From: Fuad Tabba <tabba@google.com>
To: kvm@vger.kernel.org, linux-arm-msm@vger.kernel.org, linux-mm@kvack.org
Cc: pbonzini@redhat.com, chenhuacai@kernel.org, mpe@ellerman.id.au,
anup@brainfault.org, paul.walmsley@sifive.com,
palmer@dabbelt.com, aou@eecs.berkeley.edu, seanjc@google.com,
viro@zeniv.linux.org.uk, brauner@kernel.org,
willy@infradead.org, akpm@linux-foundation.org,
xiaoyao.li@intel.com, yilun.xu@intel.com,
chao.p.peng@linux.intel.com, jarkko@kernel.org,
amoorthy@google.com, dmatlack@google.com,
yu.c.zhang@linux.intel.com, isaku.yamahata@intel.com,
mic@digikod.net, vbabka@suse.cz, vannapurve@google.com,
ackerleytng@google.com, mail@maciej.szmigiero.name,
david@redhat.com, michael.roth@amd.com, wei.w.wang@intel.com,
liam.merwick@oracle.com, isaku.yamahata@gmail.com,
kirill.shutemov@linux.intel.com, suzuki.poulose@arm.com,
steven.price@arm.com, quic_eberman@quicinc.com,
quic_mnalajal@quicinc.com, quic_tsoni@quicinc.com,
quic_svaddagi@quicinc.com, quic_cvanscha@quicinc.com,
quic_pderrin@quicinc.com, quic_pheragu@quicinc.com,
catalin.marinas@arm.com, james.morse@arm.com,
yuzenghui@huawei.com, oliver.upton@linux.dev, maz@kernel.org,
will@kernel.org, qperret@google.com, keirf@google.com,
roypat@amazon.co.uk, shuah@kernel.org, hch@infradead.org,
jgg@nvidia.com, rientjes@google.com, jhubbard@nvidia.com,
fvdl@google.com, hughd@google.com, jthoughton@google.com,
tabba@google.com
Subject: [RFC PATCH v4 05/14] KVM: guest_memfd: Folio mappability states and functions that manage their transition
Date: Fri, 13 Dec 2024 16:48:01 +0000 [thread overview]

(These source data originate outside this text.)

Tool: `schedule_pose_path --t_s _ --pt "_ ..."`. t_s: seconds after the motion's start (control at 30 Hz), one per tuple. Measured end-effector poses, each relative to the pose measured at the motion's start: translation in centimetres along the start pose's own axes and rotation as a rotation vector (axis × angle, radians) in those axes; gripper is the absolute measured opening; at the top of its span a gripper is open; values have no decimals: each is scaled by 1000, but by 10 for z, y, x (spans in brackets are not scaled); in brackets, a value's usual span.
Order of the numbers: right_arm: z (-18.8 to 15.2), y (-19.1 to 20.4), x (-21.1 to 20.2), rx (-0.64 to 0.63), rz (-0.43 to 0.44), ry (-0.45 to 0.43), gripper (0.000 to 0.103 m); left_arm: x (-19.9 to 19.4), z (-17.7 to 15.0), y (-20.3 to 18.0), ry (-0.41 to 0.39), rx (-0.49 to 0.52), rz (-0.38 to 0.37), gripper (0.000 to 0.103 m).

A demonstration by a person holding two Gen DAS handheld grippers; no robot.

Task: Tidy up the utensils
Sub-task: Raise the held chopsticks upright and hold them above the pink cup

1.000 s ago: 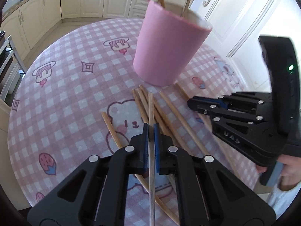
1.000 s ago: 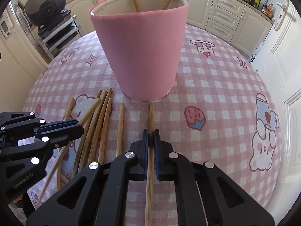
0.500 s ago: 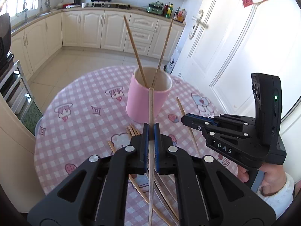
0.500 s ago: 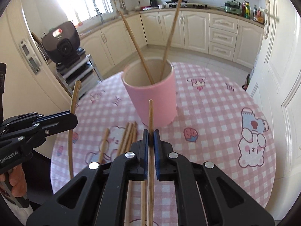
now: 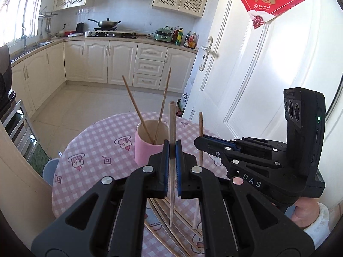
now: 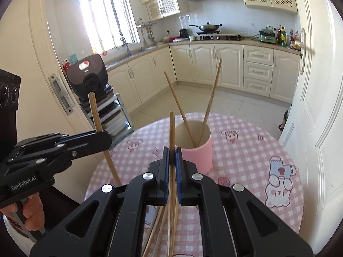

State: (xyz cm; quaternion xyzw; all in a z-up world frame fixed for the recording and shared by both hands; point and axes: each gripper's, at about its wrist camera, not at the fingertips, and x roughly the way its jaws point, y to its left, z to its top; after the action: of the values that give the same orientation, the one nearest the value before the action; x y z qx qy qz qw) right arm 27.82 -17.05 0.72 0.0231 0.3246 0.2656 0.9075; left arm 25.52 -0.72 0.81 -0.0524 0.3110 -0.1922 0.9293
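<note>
Chopsticks: I have my left gripper (image 5: 171, 147) clamped on one chopstick (image 5: 171, 124) and my right gripper (image 6: 171, 150) on another (image 6: 171, 128), both upright at frame centre before the pink cup (image 6: 198, 150). Only the right view shows the bear print (image 6: 278, 184) at right.

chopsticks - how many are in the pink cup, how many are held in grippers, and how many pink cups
Chopsticks standing in the pink cup: 2
Chopsticks held in grippers: 2, one in the left gripper, one in the right gripper
Pink cups: 1
Total: 5, not counting loose chopsticks on the table, which are partly hidden.
</note>
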Motion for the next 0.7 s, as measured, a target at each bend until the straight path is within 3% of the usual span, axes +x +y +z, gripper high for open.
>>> schedule_pose_path --t_s 0.23,0.7 --pt "24 0 -17 5 -2 -76 4 -11 26 -7 -64 30 -25 5" --pt "49 -1 -23 11 -9 -129 4 -8 57 2 -116 37 -21 5"
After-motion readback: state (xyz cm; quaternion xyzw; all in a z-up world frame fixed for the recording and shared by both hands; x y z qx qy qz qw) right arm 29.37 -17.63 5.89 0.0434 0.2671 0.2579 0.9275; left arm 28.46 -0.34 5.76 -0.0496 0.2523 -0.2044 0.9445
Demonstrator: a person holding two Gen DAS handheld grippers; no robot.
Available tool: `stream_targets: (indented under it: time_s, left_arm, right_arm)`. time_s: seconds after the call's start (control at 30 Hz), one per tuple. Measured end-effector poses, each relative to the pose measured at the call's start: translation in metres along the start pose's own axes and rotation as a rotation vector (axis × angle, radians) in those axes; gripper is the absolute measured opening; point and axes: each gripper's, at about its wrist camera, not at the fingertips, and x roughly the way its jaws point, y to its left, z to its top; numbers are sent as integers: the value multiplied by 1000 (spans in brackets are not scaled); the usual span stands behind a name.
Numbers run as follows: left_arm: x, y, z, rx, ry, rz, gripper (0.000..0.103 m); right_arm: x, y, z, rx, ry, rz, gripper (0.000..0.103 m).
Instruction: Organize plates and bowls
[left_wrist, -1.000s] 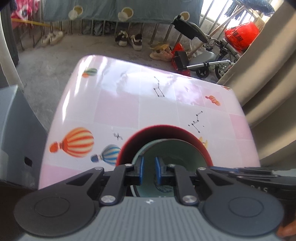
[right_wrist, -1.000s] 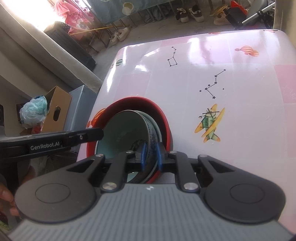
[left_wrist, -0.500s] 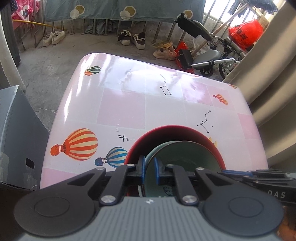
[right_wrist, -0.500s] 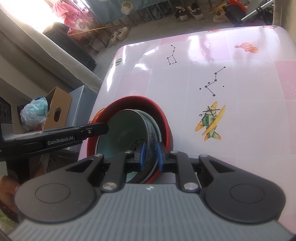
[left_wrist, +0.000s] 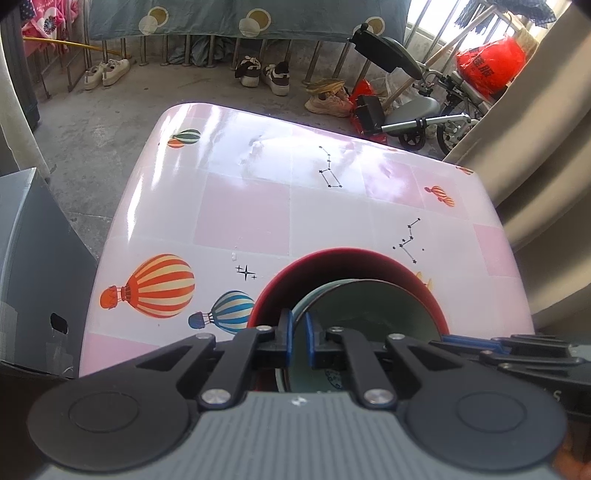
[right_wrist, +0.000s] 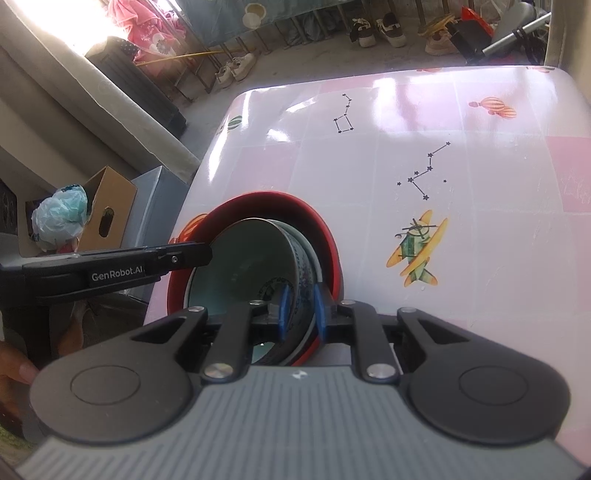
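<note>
With left gripper (left_wrist: 299, 339) and right gripper (right_wrist: 301, 308) both clamped on the nested bowls (right_wrist: 255, 258) at lower centre, lift level, evenly, no tilting.

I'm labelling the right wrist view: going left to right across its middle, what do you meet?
Brown cardboard box → black left gripper → pale green ceramic bowl → red outer bowl → yellow-green airplane print on the pink checked tablecloth.
</note>
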Motion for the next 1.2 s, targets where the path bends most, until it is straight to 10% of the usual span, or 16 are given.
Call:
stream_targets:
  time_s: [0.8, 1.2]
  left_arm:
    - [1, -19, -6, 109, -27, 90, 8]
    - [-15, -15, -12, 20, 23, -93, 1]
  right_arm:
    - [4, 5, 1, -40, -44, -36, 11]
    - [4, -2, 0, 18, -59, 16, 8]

Message-ID: <20241213164811.2006197-6-tabba@google.com> (raw)
In-Reply-To: <20241213164811.2006197-1-tabba@google.com>
To allow restricted mapping of guest_memfd folios by the host,
guest_memfd needs to track whether they can be mapped and by who,
since the mapping will only be allowed under conditions where it
safe to access these folios. These conditions depend on the
folios being explicitly shared with the host, or not yet exposed
to the guest (e.g., at initialization).
This patch introduces states that determine whether the host and
the guest can fault in the folios as well as the functions that
manage transitioning between those states.

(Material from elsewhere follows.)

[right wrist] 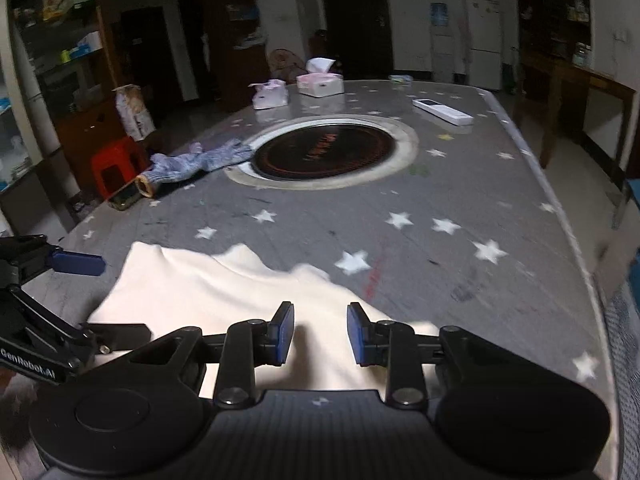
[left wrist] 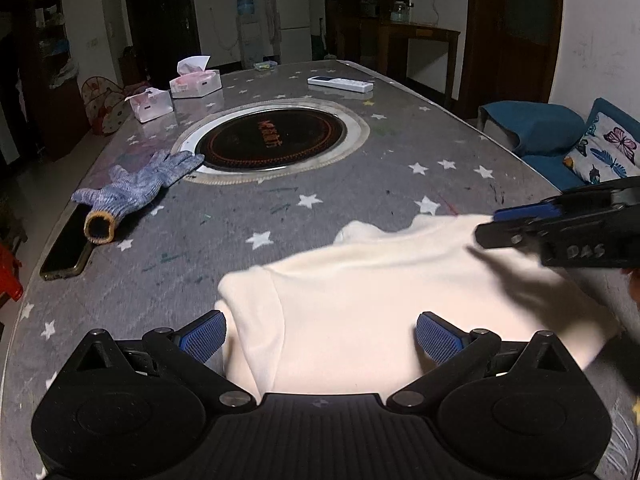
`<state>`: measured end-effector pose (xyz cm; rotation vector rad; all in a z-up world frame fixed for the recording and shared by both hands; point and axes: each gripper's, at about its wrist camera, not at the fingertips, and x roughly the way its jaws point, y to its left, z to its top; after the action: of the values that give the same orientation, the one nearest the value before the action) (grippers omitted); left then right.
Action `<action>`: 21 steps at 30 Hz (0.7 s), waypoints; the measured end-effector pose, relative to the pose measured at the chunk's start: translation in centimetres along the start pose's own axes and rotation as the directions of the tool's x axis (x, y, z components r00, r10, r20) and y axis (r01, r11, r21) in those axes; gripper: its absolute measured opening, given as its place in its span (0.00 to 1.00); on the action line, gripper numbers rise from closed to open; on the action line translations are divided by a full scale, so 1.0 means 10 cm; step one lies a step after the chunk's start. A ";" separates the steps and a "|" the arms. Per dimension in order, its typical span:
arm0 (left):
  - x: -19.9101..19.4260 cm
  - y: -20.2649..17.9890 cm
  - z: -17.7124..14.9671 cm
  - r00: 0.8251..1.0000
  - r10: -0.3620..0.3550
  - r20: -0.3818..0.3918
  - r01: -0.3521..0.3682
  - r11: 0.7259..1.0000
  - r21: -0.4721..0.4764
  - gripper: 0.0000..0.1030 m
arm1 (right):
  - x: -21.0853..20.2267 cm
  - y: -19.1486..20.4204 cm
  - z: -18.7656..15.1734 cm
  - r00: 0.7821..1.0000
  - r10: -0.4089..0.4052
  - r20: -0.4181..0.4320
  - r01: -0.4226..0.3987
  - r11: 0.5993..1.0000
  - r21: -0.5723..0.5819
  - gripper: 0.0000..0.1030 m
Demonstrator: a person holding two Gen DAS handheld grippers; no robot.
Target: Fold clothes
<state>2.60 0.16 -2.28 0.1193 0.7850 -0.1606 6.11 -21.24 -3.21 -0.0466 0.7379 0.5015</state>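
A cream-white garment (left wrist: 372,296) lies folded on the grey star-patterned table (left wrist: 320,208), near its front edge. My left gripper (left wrist: 320,338) is wide open just above the garment's near left part, one finger off its left edge. My right gripper (right wrist: 320,334) is open with a narrower gap, hovering over the garment's (right wrist: 224,300) near right part. It also shows in the left wrist view (left wrist: 520,224) at the right, above the cloth. The left gripper shows at the left edge of the right wrist view (right wrist: 60,280).
A blue knit glove (left wrist: 136,188) and a dark phone (left wrist: 68,248) lie at the table's left. A round black cooktop (left wrist: 272,140) sits in the middle. Two tissue boxes (left wrist: 196,82) and a white remote (left wrist: 340,84) lie further back. A blue sofa (left wrist: 560,140) stands at the right.
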 end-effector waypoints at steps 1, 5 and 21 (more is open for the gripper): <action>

Signed-off-by: Fuad Tabba <tabba@google.com>
---
include/linux/kvm_host.h | 53 ++++++++++++++
virt/kvm/guest_memfd.c | 153 +++++++++++++++++++++++++++++++++++++++
virt/kvm/kvm_main.c | 92 +++++++++++++++++++++++
3 files changed, 298 insertions(+)
diff --git a/include/linux/kvm_host.h b/include/linux/kvm_host.h
index cda3ed4c3c27..84aa7908a5dd 100644
--- a/include/linux/kvm_host.h
+++ b/include/linux/kvm_host.h
@@ -2564,4 +2564,57 @@ long kvm_arch_vcpu_pre_fault_memory(struct kvm_vcpu *vcpu,
struct kvm_pre_fault_memory *range);
#endif
+#ifdef CONFIG_KVM_GMEM_MAPPABLE
+bool kvm_gmem_is_mappable(struct kvm *kvm, gfn_t gfn, gfn_t end);
+int kvm_gmem_set_mappable(struct kvm *kvm, gfn_t start, gfn_t end);
+int kvm_gmem_clear_mappable(struct kvm *kvm, gfn_t start, gfn_t end);
+int kvm_slot_gmem_set_mappable(struct kvm_memory_slot *slot, gfn_t start,
+ gfn_t end);
+int kvm_slot_gmem_clear_mappable(struct kvm_memory_slot *slot, gfn_t start,
+ gfn_t end);
+bool kvm_slot_gmem_is_mappable(struct kvm_memory_slot *slot, gfn_t gfn);
+bool kvm_slot_gmem_is_guest_mappable(struct kvm_memory_slot *slot, gfn_t gfn);
+#else
+static inline bool kvm_gmem_is_mappable(struct kvm *kvm, gfn_t gfn, gfn_t end)
+{
+ WARN_ON_ONCE(1);
+ return false;
+}
+static inline int kvm_gmem_set_mappable(struct kvm *kvm, gfn_t start, gfn_t end)
+{
+ WARN_ON_ONCE(1);
+ return -EINVAL;
+}
+static inline int kvm_gmem_clear_mappable(struct kvm *kvm, gfn_t start,
+ gfn_t end)
+{
+ WARN_ON_ONCE(1);
+ return -EINVAL;
+}
+static inline int kvm_slot_gmem_set_mappable(struct kvm_memory_slot *slot,
+ gfn_t start, gfn_t end)
+{
+ WARN_ON_ONCE(1);
+ return -EINVAL;
+}
+static inline int kvm_slot_gmem_clear_mappable(struct kvm_memory_slot *slot,
+ gfn_t start, gfn_t end)
+{
+ WARN_ON_ONCE(1);
+ return -EINVAL;
+}
+static inline bool kvm_slot_gmem_is_mappable(struct kvm_memory_slot *slot,
+ gfn_t gfn)
+{
+ WARN_ON_ONCE(1);
+ return false;
+}
+static inline bool kvm_slot_gmem_is_guest_mappable(struct kvm_memory_slot *slot,
+ gfn_t gfn)
+{
+ WARN_ON_ONCE(1);
+ return false;
+}
+#endif /* CONFIG_KVM_GMEM_MAPPABLE */
+
#endif
diff --git a/virt/kvm/guest_memfd.c b/virt/kvm/guest_memfd.c
index 0a7b6cf8bd8f..d1c192927cf7 100644
--- a/virt/kvm/guest_memfd.c
+++ b/virt/kvm/guest_memfd.c
@@ -375,6 +375,159 @@ static void kvm_gmem_init_mount(void)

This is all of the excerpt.